Ce qui ne peut se faire que «par une bonne gouvernance et régulation», selon l’invité qui a mis l’accent sur «l’importance de multiplier la création de nouvelles entreprises, de toutes tailles, pour générer de la richesse et renforcer, ainsi, les quelque 1,2 million en activité». L’amélioration du climat des affaires et des investissements est aussi déterminante pour stimuler la production et promouvoir l’exportation ainsi gérer de la devise. Cependant, il faudrait éradiquer l’obstacle de la bureaucratie qui, jusque-là, a dissuadé les investisseurs étrangers de travailler en Algérie. Il a appelé à «débureaucratiser l’acte d’investissement», estimant que «ce n’est pas à l’administration d’allouer la commande publique ou bien de décider qui doit, ou non, en bénéficier». Le temps presse et la situation économique et financière du pays est très «délicate et vulnérable». Le plan de relance économique doit, selon l’intervenant, apporter les ripostes et les solutions à la crise économique et financière du pays.

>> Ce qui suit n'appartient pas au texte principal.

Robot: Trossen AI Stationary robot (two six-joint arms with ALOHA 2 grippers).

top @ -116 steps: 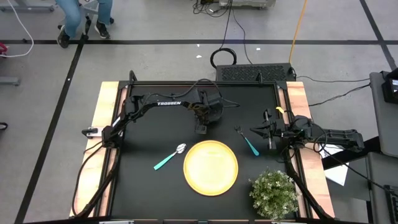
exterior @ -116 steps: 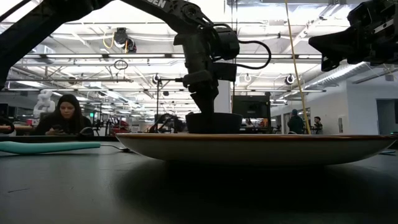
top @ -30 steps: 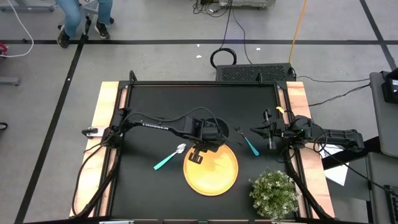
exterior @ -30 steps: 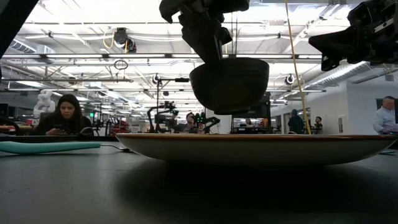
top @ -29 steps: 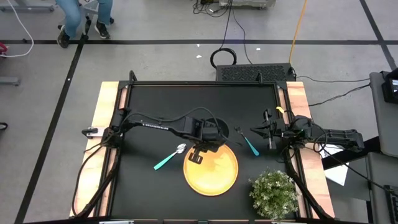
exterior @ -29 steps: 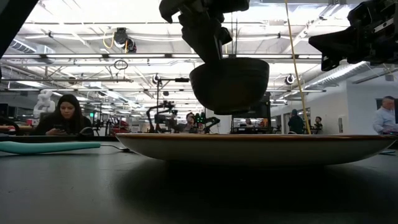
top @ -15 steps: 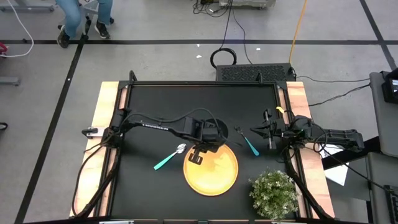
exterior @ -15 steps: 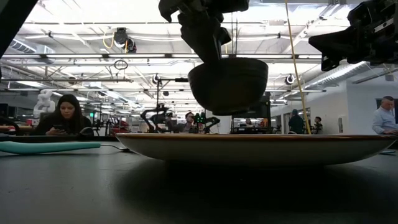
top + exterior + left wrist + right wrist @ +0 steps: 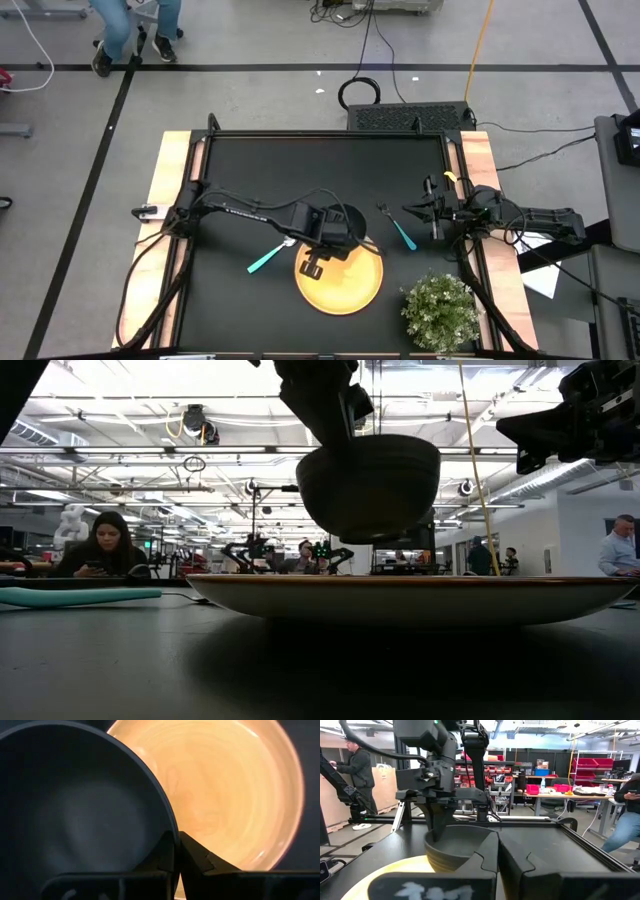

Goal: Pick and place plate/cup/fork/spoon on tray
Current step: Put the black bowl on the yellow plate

Il préconise, en premier lieu, d’«analyser sans concession le système productif national, dans toutes ses composantes, afin d’améliorer la situation», évoquant en exemple le secteur des mines, «un réservoir de richesses, abandonné à lui-même, depuis très longtemps», a-t-il déploré, citant en parallèle le secteur de «l’industrie pharmaceutique et des énergies renouvelables». Des secteurs qui ont besoin d’être «rationnalisés», selon lui pour ne pas «tomber dans les mêmes erreurs que celles dont ont été l’objet les énergies fossiles». Il plaide, à ce propos, pour «le développement local de la fabrication d’un maximum d’inputs utilisés dans le renouvelable». L’objectif est de détenir un savoir-faire local et maîtriser les technologies en vue de s’affranchir de l’expertise étrangère. Le ministre délégué chargé de la prospective a mis en garde, à cet effet, contre les conséquences d’une économie extravertie, dépendante des échanges internationaux.

Il a recommandé de «rejeter très vite, le système d’une économie extravertie, consistant à importer des produits finis et à exporter de la matière première», expliquant que ce système ne fait qu’accentuer la vulnérabilité de l’économie nationale. «Il faut, désormais, faire du développement et cesser de faire de la comptabilité, en restant braqué sur les réserves de change», a-t-il souligné. Pour lui, si l’Algérie «est en panne d’une croissance forte», c’est, uniquement, à cause de sa dépendance «aux subsides générés par ses hydrocarbures», «une relation organique dont dépendent tous ses secteurs d’activités», a-t-il ajouté. L’Algérie a besoin d’une relance économique effective basée sur des bases solides «l’investissement, la production et une bonne gouvernance et régulation». Ce sont les aspects majeurs pour réussir le défi d’asseoir une économie «résiliente et inclusive». «Le pays doit se lancer dans une croissance à des niveaux élevés afin, notamment, d’absorber le chômage chronique», a soutenu, le professeur Benmihoub, qui a appelé à tirer profit ou des leçons de la crise situation «pénible qu’a traversé le pays».